Marking: surface-level design, shallow effect. Engraving: deeper cut for pronounced, lasting design

 

4 Different Types of Laser Cutters, Their Methods, & Applications

Laser cutters are used in various applications, including laser cutting, engraving, and drilling, across a range of industries. Depending upon the intended use, different types of laser cutters are available. Each type of laser cutting system has its own characteristics and applications.

Fibre Lasers

CNC fiber laser cutting machine working with sheet metal with sparks.

Fiber laser cutting machine

Fibre lasers are among the most common types of laser cutters, used for cutting metals and engraving. They employ a doped optical fibre to amplify the beam. Beam amplification is based on the energy from a small diode laser. The diode laser is used to initially energise the fibre. Rare-earth elements, such as ytterbium and erbium, are added to the fibre to further amplify the beam. 

Once amplified, the laser emits near-infrared light at about 1.06 µm. This wavelength is readily absorbed by metals, even those that reflect wavelengths of light. Due to the absorption of this wavelength, fiber laser cutting machines provide fast, precise cuts with minimal energy loss. Fibre lasers are ideally suited for cutting a wide variety of metals, including stainless steel, aluminium, copper, and alloys. Large-capacity fibre lasers can even cut thicker metals with excellent efficiency. 

Additionally, fibre lasers are low-maintenance due to their simple design and the rugged materials used.

Applications: Auto parts, aerospace components, electronics, and precision metal fabrications.

CO2 Lasers

The image shows a CO₂ laser cutting machine cutting the corners of a plastic sheet, with a scale placed for reference.

CO2 laser cutting machine

CO2 lasers were among the first laser technologies developed, and despite their age, they are still widely used today. They are used for cutting non-metallic materials, including laser cutting peek, wood, acrylic, and leather.

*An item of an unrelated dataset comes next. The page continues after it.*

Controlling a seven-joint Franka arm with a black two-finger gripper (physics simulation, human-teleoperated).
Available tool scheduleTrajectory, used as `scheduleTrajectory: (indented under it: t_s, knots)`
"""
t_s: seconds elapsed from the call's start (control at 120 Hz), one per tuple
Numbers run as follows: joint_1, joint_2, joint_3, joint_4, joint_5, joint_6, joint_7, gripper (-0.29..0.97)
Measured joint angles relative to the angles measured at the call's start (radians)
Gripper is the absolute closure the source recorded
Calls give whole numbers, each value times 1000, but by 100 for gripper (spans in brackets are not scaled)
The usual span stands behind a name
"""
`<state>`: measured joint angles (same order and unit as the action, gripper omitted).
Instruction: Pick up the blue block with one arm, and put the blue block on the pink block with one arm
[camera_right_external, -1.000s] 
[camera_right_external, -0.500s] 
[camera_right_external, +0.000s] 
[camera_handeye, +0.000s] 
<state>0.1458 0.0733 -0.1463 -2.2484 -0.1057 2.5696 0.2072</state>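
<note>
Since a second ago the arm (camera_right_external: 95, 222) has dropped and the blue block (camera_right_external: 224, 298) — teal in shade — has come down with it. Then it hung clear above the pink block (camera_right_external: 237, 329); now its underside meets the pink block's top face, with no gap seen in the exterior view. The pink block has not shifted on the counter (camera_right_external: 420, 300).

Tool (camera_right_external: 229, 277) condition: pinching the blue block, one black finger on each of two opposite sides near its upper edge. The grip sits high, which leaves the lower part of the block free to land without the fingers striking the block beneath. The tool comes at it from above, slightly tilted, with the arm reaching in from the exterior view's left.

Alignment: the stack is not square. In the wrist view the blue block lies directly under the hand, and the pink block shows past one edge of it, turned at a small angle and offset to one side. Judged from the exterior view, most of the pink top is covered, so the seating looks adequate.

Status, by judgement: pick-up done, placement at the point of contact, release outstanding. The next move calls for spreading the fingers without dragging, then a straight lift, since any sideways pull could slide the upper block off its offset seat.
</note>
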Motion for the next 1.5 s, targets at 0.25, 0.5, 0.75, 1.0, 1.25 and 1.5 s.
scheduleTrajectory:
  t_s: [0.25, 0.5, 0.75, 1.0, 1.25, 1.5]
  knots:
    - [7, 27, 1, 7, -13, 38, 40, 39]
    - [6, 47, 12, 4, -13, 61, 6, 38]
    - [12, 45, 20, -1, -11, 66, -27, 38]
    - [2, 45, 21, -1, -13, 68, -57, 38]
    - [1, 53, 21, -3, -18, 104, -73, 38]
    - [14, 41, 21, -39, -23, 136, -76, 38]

These lasers use a mixture of CO2, nitrogen, and helium. When the gas mixture is subjected to an electrical discharge, the CO2 molecules become excited and start to vibrate at the frequency corresponding to the vibrational mode of the CO2 molecule. At this point, the molecule releases excess energy as light, generating the laser beam. The lasers produce light with a wavelength of 10.6 µm, which is ideal for cutting organic materials.

CO₂ lasers generally have lower coupling efficiency with metals compared to fibre lasers, so they tend to be less precise in terms of edge quality on metals. However, they are relatively easy to maintain, requiring only occasional cleaning of the mirrors. Therefore, they are versatile and inexpensive, making them a good choice for a variety of applications.

Applications: Woodworking, plastics, leather, paper, and some non-metal cutting.

Nd: YAG and Nd: YVO Lasers

Nd: YAG lasers and Nd: YVO lasers employ a neodymium-doped crystal as the gain medium. The Nd: YAG crystal is made of yttrium aluminium garnet, while the Nd: YVO crystal is made of yttrium vanadate. Both crystals emit light in the near-infrared region, with a wavelength of approximately 1.064 µm.

Nd: YAG lasers and Nd: YVO lasers are designed to perform both precision metal cutting and non-metal cutting. They help cut thin metals and work well for cutting nonmetals such as ceramics and plastics.

Both types of lasers are durable and require little maintenance, as they can be operated continuously for thousands of hours.

Applications: Metal engraving, thin sheet metal cutting, and high-precision industrial parts.

Direct Diode Lasers

Diode laser cutter cutting a sheet of metal with visible sparks during the process.

Direct diode laser cutter

Direct diode lasers use semiconductors to generate light. Gallium arsenide is the most commonly used semiconductor. The light is generated through electroluminescence and is then focused into a beam.

Direct diode lasers are energy-efficient and have a simple design. They are ideal for cutting thin metals, plastics, and composites. Because they are compact, these lasers can be used in mobile or field settings, as well as in small shops.

Their primary limitation is the slow cutting speed for thick metals compared to fibre lasers and Nd: YAG/Nd: YVO lasers. However, they are valued for their high efficiency, simple structure, and reliable performance, especially in welding, heating, and cutting thin materials.

Applications: Panels for autos, electronics, thin sheet metal, and welding.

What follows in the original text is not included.